About this task:
In the listing below, start your output at the line with "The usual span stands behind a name" and end it after the line with "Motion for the", copying every line exactly.

Exercise inputs:
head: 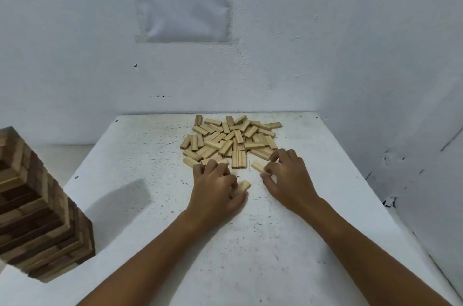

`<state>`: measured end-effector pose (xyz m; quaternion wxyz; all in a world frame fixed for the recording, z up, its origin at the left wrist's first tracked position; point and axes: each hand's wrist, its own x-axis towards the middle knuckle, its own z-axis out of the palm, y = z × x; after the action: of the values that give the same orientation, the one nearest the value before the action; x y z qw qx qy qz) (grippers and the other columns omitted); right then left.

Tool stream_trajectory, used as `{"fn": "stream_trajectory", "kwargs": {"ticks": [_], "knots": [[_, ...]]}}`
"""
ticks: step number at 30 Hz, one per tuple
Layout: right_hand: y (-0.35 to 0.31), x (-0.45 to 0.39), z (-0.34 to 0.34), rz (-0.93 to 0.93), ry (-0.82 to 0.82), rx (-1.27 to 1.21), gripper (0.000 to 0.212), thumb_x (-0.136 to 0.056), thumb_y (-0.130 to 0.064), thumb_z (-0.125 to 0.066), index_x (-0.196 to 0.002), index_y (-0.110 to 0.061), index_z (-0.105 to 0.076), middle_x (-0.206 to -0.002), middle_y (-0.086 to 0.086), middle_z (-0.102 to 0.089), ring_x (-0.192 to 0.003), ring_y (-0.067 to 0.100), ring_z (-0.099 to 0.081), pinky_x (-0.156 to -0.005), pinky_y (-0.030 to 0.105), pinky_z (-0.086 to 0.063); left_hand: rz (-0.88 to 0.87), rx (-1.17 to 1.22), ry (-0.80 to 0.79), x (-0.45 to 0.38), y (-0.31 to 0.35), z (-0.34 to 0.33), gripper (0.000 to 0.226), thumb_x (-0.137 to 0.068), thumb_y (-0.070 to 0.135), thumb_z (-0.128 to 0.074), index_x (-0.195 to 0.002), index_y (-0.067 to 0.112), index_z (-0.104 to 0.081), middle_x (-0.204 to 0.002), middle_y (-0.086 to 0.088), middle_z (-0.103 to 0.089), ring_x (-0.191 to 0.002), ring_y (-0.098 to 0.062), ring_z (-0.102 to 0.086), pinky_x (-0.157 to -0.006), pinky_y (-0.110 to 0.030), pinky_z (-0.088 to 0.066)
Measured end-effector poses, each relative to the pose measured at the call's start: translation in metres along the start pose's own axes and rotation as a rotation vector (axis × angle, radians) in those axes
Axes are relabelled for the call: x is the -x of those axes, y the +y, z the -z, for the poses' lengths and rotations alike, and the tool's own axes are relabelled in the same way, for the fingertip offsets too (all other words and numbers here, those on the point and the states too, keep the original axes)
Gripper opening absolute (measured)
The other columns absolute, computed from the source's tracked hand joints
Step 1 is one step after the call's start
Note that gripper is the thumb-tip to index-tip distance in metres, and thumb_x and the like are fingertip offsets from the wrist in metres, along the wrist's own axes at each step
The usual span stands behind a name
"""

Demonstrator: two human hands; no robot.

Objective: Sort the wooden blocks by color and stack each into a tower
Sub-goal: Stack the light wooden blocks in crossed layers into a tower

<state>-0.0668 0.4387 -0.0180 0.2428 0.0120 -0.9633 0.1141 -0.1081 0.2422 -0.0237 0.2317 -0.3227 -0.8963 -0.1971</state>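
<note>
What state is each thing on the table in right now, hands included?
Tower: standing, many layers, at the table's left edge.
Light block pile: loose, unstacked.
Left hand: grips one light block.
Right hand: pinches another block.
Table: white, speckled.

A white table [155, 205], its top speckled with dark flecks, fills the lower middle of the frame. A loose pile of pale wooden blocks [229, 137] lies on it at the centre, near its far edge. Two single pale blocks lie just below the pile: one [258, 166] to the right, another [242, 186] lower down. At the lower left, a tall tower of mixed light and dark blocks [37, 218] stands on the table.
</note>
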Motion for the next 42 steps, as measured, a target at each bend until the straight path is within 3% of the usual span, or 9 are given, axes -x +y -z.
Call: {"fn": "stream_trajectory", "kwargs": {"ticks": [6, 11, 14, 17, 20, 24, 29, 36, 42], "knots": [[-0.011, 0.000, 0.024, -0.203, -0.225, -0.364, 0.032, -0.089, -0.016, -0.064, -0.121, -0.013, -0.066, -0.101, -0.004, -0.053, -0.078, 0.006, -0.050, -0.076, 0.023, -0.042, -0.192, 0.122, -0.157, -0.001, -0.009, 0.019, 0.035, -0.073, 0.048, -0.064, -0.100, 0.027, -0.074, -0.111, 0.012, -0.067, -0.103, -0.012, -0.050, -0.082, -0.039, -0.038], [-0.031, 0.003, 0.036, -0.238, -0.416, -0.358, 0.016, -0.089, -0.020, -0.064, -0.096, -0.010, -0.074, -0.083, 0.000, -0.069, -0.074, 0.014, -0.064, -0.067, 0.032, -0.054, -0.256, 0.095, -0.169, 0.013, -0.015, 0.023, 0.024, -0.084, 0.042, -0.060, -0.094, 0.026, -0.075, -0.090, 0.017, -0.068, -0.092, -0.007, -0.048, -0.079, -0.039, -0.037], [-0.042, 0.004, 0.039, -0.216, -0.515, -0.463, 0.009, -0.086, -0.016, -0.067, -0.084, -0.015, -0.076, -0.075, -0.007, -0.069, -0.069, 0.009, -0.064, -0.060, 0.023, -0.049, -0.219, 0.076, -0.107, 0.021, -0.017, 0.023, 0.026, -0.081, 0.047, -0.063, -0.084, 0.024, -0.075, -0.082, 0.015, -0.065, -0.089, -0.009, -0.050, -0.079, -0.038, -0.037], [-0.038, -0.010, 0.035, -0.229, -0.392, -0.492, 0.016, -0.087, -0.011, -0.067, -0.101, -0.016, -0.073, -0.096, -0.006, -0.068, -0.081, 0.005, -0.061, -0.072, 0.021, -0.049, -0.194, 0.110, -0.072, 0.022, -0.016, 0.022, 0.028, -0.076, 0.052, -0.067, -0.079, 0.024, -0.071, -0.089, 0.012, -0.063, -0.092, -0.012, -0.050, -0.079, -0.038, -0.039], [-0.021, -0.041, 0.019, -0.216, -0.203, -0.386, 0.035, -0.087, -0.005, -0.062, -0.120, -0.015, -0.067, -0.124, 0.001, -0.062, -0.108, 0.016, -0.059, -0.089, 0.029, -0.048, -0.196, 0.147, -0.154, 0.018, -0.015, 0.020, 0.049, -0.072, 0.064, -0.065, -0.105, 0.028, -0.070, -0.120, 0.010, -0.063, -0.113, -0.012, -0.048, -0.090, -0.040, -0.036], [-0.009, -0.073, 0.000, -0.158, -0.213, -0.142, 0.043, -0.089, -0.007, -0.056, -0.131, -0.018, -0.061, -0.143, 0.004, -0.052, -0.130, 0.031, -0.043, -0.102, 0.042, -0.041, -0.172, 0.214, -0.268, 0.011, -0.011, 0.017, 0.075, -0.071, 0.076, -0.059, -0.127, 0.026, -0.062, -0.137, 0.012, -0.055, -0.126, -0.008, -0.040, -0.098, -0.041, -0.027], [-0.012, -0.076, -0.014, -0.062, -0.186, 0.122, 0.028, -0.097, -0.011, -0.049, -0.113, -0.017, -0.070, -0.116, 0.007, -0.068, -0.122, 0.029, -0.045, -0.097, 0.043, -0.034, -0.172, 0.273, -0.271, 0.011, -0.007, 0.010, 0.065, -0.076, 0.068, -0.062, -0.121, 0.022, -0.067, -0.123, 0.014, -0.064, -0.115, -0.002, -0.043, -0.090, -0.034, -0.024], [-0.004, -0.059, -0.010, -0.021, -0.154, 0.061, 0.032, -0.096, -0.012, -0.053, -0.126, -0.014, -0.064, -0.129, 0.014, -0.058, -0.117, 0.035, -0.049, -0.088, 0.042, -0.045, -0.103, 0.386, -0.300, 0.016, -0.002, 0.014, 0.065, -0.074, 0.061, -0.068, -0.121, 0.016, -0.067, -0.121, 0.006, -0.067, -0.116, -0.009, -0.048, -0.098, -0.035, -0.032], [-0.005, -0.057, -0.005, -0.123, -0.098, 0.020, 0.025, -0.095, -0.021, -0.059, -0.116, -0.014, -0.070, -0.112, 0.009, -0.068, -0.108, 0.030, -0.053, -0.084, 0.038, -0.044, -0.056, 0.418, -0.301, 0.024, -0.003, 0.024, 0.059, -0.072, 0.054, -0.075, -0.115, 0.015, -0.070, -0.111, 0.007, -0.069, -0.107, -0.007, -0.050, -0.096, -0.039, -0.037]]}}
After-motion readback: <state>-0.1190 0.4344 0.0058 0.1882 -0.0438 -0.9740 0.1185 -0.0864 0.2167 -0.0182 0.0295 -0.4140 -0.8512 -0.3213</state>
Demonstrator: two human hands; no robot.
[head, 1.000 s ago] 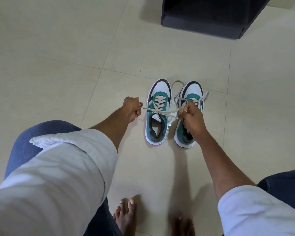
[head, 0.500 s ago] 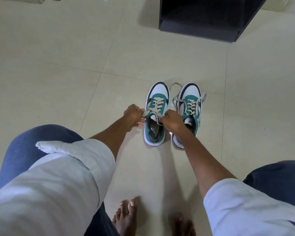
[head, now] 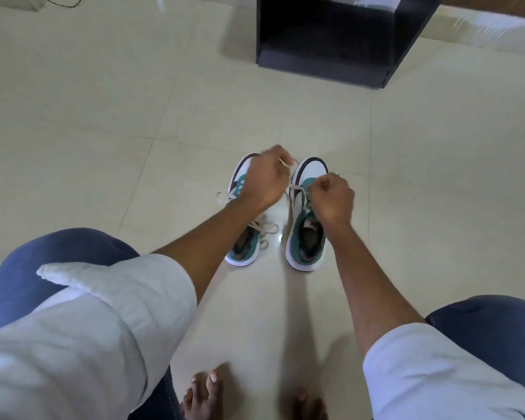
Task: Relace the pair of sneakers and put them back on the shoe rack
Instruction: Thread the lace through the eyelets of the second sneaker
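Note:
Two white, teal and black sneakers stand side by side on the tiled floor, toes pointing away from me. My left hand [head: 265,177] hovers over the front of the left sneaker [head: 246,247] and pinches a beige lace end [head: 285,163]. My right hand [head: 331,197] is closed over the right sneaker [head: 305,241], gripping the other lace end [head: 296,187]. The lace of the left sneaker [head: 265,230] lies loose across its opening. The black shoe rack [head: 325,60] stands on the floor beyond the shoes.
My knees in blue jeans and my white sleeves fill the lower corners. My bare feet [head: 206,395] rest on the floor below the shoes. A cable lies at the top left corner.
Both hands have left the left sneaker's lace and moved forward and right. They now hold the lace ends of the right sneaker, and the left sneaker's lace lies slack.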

Written solution:
The usual span stands behind a name
"""

Demonstrator: two human hands; no robot.

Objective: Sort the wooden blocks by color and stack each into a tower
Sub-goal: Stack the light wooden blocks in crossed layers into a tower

<state>-0.0668 0.4387 -0.0180 0.2428 0.0120 -0.9633 0.1141 -0.1081 0.2422 -0.0237 0.2317 -0.3227 -0.8963 -0.1971</state>
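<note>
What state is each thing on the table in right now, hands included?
Tower: standing, many layers, at the table's left edge.
Light block pile: loose, unstacked.
Left hand: grips one light block.
Right hand: pinches another block.
Table: white, speckled.

A white table [155, 205], its top speckled with dark flecks, fills the lower middle of the frame. A loose pile of pale wooden blocks [229, 137] lies on it at the centre, near its far edge. Two single pale blocks lie just below the pile: one [258, 166] to the right, another [242, 186] lower down. At the lower left, a tall tower of mixed light and dark blocks [37, 218] stands on the table.
</note>
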Motion for the next 42 steps, as measured, a target at each bend until the straight path is within 3% of the usual span, or 9 are given, axes -x +y -z.

The exercise is finished and nothing remains.